Agora, acreditem se quiserem: os nove ganharam a causa, alegando que eu não tinha poderes para cobrar, porque eu não havia sido eleito em assembléia geral ordinária. Não tendo sido eleito regularmente, eu havia assumido interinamente e, em tal condição, segundo diz a Lei do Condomínio, o meu mandato não podia ultrapassar de 30 dias. O meu advogado porta-de-cadeia alegou que eu assumira, porque não havia candidatos, mas esqueceu de dizer que a Lei do Condomínio dá poderes a qualquer condômino para entrar com ação de cobrança contra inadimplentes.

Essa lambança judicial me enfezou de tal modo, que decidi disputar, de corpo e alma, o cargo, para voltar à mesma cobrança e, agora, perfeitamente habilitado. Convoquei então nova assembléia — agora, para eleição do novo síndico — e apareceram doze moradores e mais os nove devedores. Estes, por estarem em dívida, não deveriam votar, mas o meu — quer dizer, do condomínio — advogado lambão, que estava presente à reunião, alertou que pagamento em consignação dá direito a votar e a se candidatar.

Os nove inadimplentes apresentaram um candidato e conseguiram fazer a cabeça de cinco dos adimplentes, para votarem no candidato deles. Dos 12 que estavam comigo, perdi 5 e fiquei com 7; enquanto que o lado oposto passou de 9 para 14. Perdi a eleição e dei graças a Deus.

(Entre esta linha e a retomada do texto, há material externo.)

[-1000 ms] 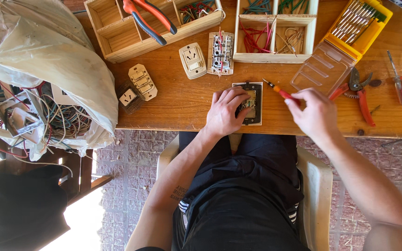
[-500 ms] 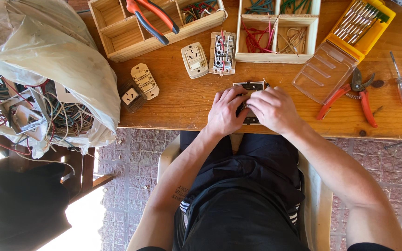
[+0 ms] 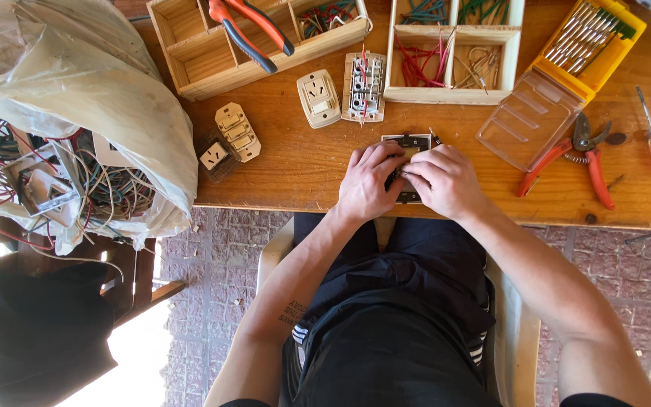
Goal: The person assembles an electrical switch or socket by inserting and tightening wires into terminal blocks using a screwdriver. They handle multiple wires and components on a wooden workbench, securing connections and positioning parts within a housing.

Dois meses depois, o condomínio foi invadido por policiais militares à paisana, que, com os seus familiares, ocuparam os 120 apartamentos que estavam vazios. Dei graças a Deus de novo — e agora mais reforçado — por ter perdido a eleição, vendi o meu ap, vim para a quietude da serra de Nova Friburgo e fiz o seguinte contrato com o Mais Antigo celestial:

Divino, quando eu morrer, pode me chamar pro Céu se eu merecê-lo; mas, se for para morar em condomínio, ainda que de anjos, me despache imediatamente para o Inferno, que, lá, com o Sinistro, hei de me arranjar melhor.